Você já foi criticada pelo deputado Eduardo Bolsonaro (PSL-SP). Sente-se ameaçada por ele ou foi um episódio isolado?

TA - Vivemos em um governo onde tem deuses. Tem Deus na boca e não no coração. Fazem o que querem, como querem e da forma que querem. Estão afundando nosso país. Quando entrou [o novo presidente], rezamos para dar certo, mas estamos vendo que não é isso que acontece.
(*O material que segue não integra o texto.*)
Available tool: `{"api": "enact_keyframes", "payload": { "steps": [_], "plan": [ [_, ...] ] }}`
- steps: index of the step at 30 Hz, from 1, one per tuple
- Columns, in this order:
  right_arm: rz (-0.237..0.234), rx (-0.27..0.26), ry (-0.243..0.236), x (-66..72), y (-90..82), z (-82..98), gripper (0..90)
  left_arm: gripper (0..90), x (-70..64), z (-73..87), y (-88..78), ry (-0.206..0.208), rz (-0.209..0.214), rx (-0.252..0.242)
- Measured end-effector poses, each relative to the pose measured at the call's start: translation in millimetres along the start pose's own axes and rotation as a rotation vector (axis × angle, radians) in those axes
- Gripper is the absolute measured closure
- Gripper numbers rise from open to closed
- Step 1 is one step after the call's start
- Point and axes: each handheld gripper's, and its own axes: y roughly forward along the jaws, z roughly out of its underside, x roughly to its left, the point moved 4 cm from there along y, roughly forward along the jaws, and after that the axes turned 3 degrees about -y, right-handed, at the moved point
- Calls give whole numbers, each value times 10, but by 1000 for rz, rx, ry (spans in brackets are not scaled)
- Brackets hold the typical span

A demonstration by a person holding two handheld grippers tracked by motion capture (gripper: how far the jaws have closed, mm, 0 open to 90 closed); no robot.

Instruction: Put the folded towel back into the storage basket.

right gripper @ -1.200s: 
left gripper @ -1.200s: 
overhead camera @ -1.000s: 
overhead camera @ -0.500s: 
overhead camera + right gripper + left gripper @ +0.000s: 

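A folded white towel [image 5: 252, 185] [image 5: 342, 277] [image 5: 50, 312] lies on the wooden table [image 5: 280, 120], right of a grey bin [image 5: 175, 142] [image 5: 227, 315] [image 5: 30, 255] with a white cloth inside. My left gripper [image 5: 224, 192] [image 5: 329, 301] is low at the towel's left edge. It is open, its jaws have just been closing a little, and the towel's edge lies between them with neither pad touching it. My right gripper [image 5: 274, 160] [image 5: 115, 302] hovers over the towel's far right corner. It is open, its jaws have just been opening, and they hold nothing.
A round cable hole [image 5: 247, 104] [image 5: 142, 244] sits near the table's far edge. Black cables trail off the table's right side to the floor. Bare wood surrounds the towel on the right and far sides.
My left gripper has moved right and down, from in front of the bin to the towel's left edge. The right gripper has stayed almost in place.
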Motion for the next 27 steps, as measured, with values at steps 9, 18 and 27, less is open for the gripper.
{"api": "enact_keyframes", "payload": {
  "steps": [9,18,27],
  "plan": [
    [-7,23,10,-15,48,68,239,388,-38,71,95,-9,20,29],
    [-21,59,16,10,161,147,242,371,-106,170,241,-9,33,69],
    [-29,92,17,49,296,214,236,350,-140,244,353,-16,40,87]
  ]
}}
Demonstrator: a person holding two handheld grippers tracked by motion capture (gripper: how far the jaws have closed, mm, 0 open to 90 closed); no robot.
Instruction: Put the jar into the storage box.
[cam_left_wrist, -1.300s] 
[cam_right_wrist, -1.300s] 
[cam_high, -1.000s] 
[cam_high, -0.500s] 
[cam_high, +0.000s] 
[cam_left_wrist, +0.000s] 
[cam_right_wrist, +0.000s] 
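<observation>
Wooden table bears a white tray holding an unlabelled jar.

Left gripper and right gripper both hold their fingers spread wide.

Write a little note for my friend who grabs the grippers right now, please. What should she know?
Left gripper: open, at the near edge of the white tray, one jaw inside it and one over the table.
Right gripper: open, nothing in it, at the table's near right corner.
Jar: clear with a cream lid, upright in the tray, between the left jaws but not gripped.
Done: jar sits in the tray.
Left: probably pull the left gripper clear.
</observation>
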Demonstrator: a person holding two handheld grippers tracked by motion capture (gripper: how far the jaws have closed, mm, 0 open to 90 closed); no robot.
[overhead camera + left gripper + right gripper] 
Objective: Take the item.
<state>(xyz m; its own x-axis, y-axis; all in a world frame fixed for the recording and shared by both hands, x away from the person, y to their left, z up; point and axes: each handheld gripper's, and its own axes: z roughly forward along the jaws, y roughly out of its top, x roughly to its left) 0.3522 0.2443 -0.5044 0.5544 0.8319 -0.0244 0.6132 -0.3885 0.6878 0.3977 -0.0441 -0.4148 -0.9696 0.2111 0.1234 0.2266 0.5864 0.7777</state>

Fazem críticas pesadas, mas são hipócritas.

Você acredita que o vôlei e a prática esportiva em geral podem contribuir na luta pela igualdade de gênero?

TA - O esporte é onde se junta pessoas, o rico joga contra e do lado do pobre, assim como o negro com branco, o índio com o europeu. Somos todos unidos por um objetivo, pessoas que se respeitam. Muita criança filhinha de papai perde o espaço para o menino da favela. O esporte é o lugar onde se encontra respeito.

Qual importância do esporte na sua vida?

TA - É o que me fez viver, a ter forças de ser essa pessoa e querer jogar sempre. Minha preocupação é o impacto que essa lei vai fazer no país futuramente. Eu acho que, se o nosso governador sancionar essa lei, estará junto com a discriminação. Daqui a alguns anos, a história mostrará que o governador sancionou uma lei que fere o estado.

De tudo o que você ouviu por ser uma mulher trans, o que mais a chateou?

TA - A pior ofensa é de chegar numa Câmara onde deveriam ter pessoas cultas e que se comunicassem com clareza e ser tratada como animal, como bicho, por homofóbicos, transfóbicos.